В «Обращении» говорится: «Комедия господина Бомарше под названием «Севильский цирюльник, или Тщетная предосторожность» будет представлена в виде комической драмы под названием «Альмавива, или Тщетная предосторожность» из уважения и почтения к столь знаменитому Паизиелло, который уже использовал этот сюжет под первоначальным названием. Призванный выполнить столь же трудную задачу, синьор маэстро Джоаккино Россини, дабы не заслужить упрека в опасном соперничестве с бессмертным автором, который ему предшествовал на этом пути, сразу же потребовал, чтобы либретто «Севильского цирюльника» было написано заново и к нему были добавлены новые сцены для музыкальных номеров, что необходимо в соответствии с современными требованиями театра, столь изменившимися с тех пор, когда писал свою музыку знаменитый Паизиелло. Некоторые другие различия в построении этой драмы и вышеназванной французской комедии обусловлены необходимостью ввести в сюжет хоры, что тоже вызвано и современными требованиями, и созданием музыкального эффекта в театре, имеющем такую просторную сцену. Обо всем этом доводится до сведения любезной публики в оправдание автора данной драмы, который, не будь всех этих обстоятельств, не посмел бы внести ни малейшего изменения в произведение французского автора, снискавшее аплодисменты во всех театрах Европы».
— Однако все это лишь слова, — замечает Россини, перечитав текст.
Вечером 20 февраля 1816 года в аристократическом театре Арджентина в Риме ждут начала первого представления новой двухактной оперы-буффа «Альмавива, или Тщетная предосторожность». Автору нет еще и двадцати четырех лет.

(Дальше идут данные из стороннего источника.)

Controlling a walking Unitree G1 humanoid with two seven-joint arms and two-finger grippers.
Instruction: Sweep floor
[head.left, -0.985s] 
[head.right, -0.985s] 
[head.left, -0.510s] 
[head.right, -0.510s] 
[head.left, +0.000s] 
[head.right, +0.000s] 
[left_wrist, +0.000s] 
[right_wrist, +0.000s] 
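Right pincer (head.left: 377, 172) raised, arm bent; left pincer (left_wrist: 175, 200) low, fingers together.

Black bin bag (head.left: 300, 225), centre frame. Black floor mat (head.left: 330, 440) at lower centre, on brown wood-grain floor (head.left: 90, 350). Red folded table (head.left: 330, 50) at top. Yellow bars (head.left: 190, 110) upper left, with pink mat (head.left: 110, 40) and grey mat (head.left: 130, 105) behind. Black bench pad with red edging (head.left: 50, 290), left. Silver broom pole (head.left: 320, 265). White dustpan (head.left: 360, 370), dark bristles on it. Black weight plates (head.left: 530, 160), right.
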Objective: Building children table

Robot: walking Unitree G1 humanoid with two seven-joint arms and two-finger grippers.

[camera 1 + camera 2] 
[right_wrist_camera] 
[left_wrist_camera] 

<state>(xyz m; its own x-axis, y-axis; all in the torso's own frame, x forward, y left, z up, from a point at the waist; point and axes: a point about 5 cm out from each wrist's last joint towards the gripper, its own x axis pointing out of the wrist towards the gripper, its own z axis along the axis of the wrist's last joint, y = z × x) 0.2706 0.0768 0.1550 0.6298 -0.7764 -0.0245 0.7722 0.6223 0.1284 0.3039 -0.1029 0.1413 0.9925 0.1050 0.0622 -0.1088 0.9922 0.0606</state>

Театр переполнен. Публика возбуждена, зал шумит и бурлит. Среди зрителей, пришедших получить удовольствие от спектакля, немало таких, кого прислала сюда с недобрыми намерениями антреприза театра Валле. В зале друзья и почитатели Паизиелло, враждебно настроенные знаменитым старцем, неизменная клака неудачливых композиторов и безработных певцов, всегда готовых устроить скандал, и просто любители пошуметь. Но в зале находятся также друзья и почитатели Россини, те, что уже аплодировали в Риме его операм «Деметрио и Полибио», «Пробный камень», «Танкред», «Итальянка в Алжире»…
Первые признаки бури ощущаются уже задолго до начала спектакля. По углам шумят взбудораженные группки, наглым смехом встречают появление в ложе некоторых дам, громко переговариваются из партера с галеркой. Кто-то кричит:
— Вчера приехал из Неаполя Паизиелло, прихватив с собой толстую палку.
Насмешливая реплика вызывает смех, кое-кто аплодирует ей. Внезапно внимание публики привлекает молодой человек, который выходит в оркестр.
— Это маэстро. Это Россини. Автор.
— А ну-ка дайте нам на него посмотреть!